Please reproduce the listing in its entirety, exactly as written, but without images.

Content starts

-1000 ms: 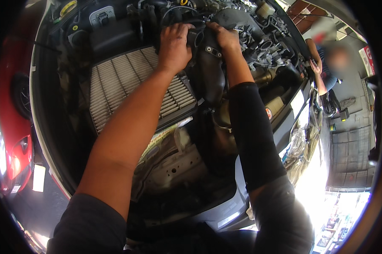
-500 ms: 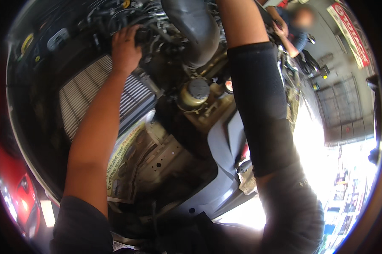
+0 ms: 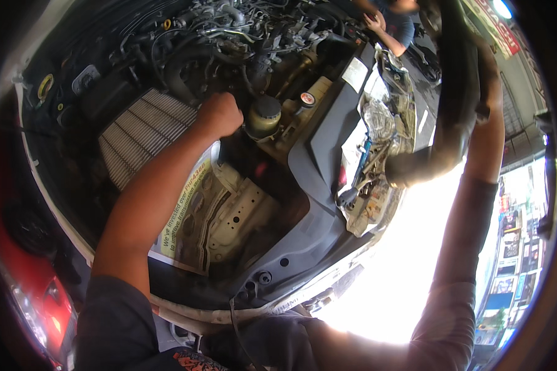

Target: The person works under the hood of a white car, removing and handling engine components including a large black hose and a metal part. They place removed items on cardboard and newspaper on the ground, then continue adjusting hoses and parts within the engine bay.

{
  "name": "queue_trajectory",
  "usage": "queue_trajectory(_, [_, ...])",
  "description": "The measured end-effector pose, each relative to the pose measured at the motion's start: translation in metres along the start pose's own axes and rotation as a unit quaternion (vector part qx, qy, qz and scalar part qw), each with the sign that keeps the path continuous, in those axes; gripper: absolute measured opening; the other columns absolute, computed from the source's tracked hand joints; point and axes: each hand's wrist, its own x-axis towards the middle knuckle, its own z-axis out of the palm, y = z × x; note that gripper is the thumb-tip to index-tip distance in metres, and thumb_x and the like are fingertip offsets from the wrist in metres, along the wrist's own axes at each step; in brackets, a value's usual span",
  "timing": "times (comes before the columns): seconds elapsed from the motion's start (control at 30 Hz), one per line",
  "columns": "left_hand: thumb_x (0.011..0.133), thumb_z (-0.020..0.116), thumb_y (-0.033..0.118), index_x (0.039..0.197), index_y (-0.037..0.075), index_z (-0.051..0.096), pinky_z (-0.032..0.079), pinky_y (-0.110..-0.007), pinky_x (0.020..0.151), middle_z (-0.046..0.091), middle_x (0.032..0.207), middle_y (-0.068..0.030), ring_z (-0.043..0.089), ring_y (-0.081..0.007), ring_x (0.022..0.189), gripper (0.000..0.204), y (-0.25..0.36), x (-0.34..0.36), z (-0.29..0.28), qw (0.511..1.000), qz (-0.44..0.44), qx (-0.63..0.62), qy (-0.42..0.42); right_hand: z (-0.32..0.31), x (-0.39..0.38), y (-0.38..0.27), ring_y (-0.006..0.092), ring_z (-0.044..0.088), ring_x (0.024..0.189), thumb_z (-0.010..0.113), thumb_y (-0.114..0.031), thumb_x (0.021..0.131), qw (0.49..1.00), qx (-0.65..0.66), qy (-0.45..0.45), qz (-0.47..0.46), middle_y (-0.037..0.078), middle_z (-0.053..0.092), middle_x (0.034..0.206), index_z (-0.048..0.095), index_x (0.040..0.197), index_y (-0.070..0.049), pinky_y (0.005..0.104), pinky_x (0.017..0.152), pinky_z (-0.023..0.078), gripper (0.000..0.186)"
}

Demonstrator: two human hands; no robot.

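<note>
My left hand (image 3: 220, 114) is closed over the engine bay, beside the pleated air filter (image 3: 143, 131) and a round reservoir with a dark cap (image 3: 265, 119); what, if anything, it holds is hidden. My right hand (image 3: 486, 60) is raised at the right, gripping a long, bent black intake pipe (image 3: 445, 127). The pipe's lower end hangs over a crumpled bag with tools (image 3: 372, 179). Its upper end runs out of view.
Engine hoses (image 3: 235, 28) fill the back. A co-worker in a dark top (image 3: 394, 31) stands beyond the fender. Printed paper (image 3: 201, 204) lies below the filter, a grey plastic trim (image 3: 315, 154) runs right of it, and a red car (image 3: 37, 297) is at far left.
The black pipe has been lifted out of the engine bay and moved right with my right hand. My left hand has come down toward me and closed. The view has shifted.
</note>
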Motion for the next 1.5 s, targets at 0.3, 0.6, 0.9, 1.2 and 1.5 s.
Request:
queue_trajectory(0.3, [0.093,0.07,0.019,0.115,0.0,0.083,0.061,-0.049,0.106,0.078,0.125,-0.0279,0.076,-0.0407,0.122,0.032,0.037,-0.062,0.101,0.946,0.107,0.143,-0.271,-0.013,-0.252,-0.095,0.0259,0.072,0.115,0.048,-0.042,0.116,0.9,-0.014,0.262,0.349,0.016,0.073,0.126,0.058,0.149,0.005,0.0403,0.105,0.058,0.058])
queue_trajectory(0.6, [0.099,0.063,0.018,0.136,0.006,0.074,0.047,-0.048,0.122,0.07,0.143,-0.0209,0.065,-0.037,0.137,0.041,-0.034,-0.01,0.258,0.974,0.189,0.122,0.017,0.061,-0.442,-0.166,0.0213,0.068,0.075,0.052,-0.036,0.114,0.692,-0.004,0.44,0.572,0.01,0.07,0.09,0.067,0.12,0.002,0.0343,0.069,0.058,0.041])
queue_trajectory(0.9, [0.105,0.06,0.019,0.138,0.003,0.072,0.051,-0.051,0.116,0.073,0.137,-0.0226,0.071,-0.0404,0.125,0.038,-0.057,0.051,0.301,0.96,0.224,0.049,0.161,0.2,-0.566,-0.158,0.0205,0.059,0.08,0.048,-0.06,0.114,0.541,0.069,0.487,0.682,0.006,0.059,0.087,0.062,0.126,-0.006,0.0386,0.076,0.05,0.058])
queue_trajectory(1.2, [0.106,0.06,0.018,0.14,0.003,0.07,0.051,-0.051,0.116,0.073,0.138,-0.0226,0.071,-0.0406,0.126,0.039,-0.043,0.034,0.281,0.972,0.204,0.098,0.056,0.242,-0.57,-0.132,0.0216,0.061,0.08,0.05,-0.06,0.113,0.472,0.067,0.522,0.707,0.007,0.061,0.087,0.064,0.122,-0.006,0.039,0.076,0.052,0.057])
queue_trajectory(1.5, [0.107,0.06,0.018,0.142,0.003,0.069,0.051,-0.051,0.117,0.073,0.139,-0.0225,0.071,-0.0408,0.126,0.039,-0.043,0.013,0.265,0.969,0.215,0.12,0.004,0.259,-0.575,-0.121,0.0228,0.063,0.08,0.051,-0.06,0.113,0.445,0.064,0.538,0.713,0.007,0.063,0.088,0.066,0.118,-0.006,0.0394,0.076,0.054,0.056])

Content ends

▶ Written answer
-1000 ms: 
-500 ms: 
+0 ms: 

Target: The person works under the hood of a white car, removing and handling engine components including a large black hose and a metal part. They place removed items on cardboard and newspaper on the ground, then continue adjusting hoses and parts within the engine bay.

{
  "name": "queue_trajectory",
  "usage": "queue_trajectory(_, [_, ...])",
  "description": "The measured end-effector pose, each relative to the pose measured at the motion's start: translation in metres along the start pose's own axes and rotation as a unit quaternion (vector part qx, qy, qz and scalar part qw), each with the sign that keeps the path continuous, in those axes; gripper: absolute measured opening; the other columns absolute, computed from the source's tracked hand joints; point and axes: each hand's wrist, its own x-axis towards the middle knuckle, its own z-axis out of the palm, y = z × x; note that gripper is the thumb-tip to index-tip distance in metres, and thumb_x and the like are fingertip offsets from the wrist in metres, along the wrist's own axes at each step; in brackets, a value's usual span",
  "timing": "times (comes before the columns): seconds elapsed from the motion's start (control at 30 Hz), one per line",
  "columns": "left_hand: thumb_x (0.011..0.133), thumb_z (-0.020..0.116), thumb_y (-0.033..0.118), index_x (0.039..0.197), index_y (-0.037..0.075), index_z (-0.051..0.096), pinky_z (-0.032..0.079), pinky_y (-0.110..-0.007), pinky_x (0.020..0.151), middle_z (-0.046..0.091), middle_x (0.032..0.207), middle_y (-0.068..0.030), ring_z (-0.043..0.089), ring_y (-0.081..0.007), ring_x (0.022..0.189), gripper (0.000..0.204), y (-0.25..0.36), x (-0.34..0.36), z (-0.29..0.28), qw (0.511..1.000), qz (-0.44..0.44), qx (-0.63..0.62), qy (-0.42..0.42); right_hand: z (-0.32..0.31), x (-0.39..0.38), y (-0.38..0.27), ring_y (-0.006..0.092), ring_z (-0.044..0.088), ring_x (0.024..0.189), thumb_z (-0.010..0.113), thumb_y (-0.114..0.031), thumb_x (0.021..0.131), qw (0.49..1.00), qx (-0.65..0.66), qy (-0.45..0.45), qz (-0.47..0.46), middle_y (-0.037..0.078), middle_z (-0.053..0.092), middle_x (0.034..0.206), index_z (-0.048..0.095), index_x (0.040..0.197), index_y (-0.070..0.049), pinky_y (0.005..0.104), pinky_x (0.017..0.152), pinky_z (-0.023..0.078), gripper (0.000..0.186)"
}

Demonstrator: two human hands; no robot.

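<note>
My left hand (image 3: 220, 114) is closed over the engine bay, beside the pleated air filter (image 3: 143, 131) and a round reservoir with a dark cap (image 3: 265, 119); what, if anything, it holds is hidden. My right hand (image 3: 486, 60) is raised at the right, gripping a long, bent black intake pipe (image 3: 445, 127). The pipe's lower end hangs over a crumpled bag with tools (image 3: 372, 179). Its upper end runs out of view.
Engine hoses (image 3: 235, 28) fill the back. A co-worker in a dark top (image 3: 394, 31) stands beyond the fender. Printed paper (image 3: 201, 204) lies below the filter, a grey plastic trim (image 3: 315, 154) runs right of it, and a red car (image 3: 37, 297) is at far left.
The black pipe has been lifted out of the engine bay and moved right with my right hand. My left hand has come down toward me and closed. The view has shifted.
</note>
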Motion for the next 1.5 s, targets at 0.3, 0.6, 0.9, 1.2 and 1.5 s.
Request:
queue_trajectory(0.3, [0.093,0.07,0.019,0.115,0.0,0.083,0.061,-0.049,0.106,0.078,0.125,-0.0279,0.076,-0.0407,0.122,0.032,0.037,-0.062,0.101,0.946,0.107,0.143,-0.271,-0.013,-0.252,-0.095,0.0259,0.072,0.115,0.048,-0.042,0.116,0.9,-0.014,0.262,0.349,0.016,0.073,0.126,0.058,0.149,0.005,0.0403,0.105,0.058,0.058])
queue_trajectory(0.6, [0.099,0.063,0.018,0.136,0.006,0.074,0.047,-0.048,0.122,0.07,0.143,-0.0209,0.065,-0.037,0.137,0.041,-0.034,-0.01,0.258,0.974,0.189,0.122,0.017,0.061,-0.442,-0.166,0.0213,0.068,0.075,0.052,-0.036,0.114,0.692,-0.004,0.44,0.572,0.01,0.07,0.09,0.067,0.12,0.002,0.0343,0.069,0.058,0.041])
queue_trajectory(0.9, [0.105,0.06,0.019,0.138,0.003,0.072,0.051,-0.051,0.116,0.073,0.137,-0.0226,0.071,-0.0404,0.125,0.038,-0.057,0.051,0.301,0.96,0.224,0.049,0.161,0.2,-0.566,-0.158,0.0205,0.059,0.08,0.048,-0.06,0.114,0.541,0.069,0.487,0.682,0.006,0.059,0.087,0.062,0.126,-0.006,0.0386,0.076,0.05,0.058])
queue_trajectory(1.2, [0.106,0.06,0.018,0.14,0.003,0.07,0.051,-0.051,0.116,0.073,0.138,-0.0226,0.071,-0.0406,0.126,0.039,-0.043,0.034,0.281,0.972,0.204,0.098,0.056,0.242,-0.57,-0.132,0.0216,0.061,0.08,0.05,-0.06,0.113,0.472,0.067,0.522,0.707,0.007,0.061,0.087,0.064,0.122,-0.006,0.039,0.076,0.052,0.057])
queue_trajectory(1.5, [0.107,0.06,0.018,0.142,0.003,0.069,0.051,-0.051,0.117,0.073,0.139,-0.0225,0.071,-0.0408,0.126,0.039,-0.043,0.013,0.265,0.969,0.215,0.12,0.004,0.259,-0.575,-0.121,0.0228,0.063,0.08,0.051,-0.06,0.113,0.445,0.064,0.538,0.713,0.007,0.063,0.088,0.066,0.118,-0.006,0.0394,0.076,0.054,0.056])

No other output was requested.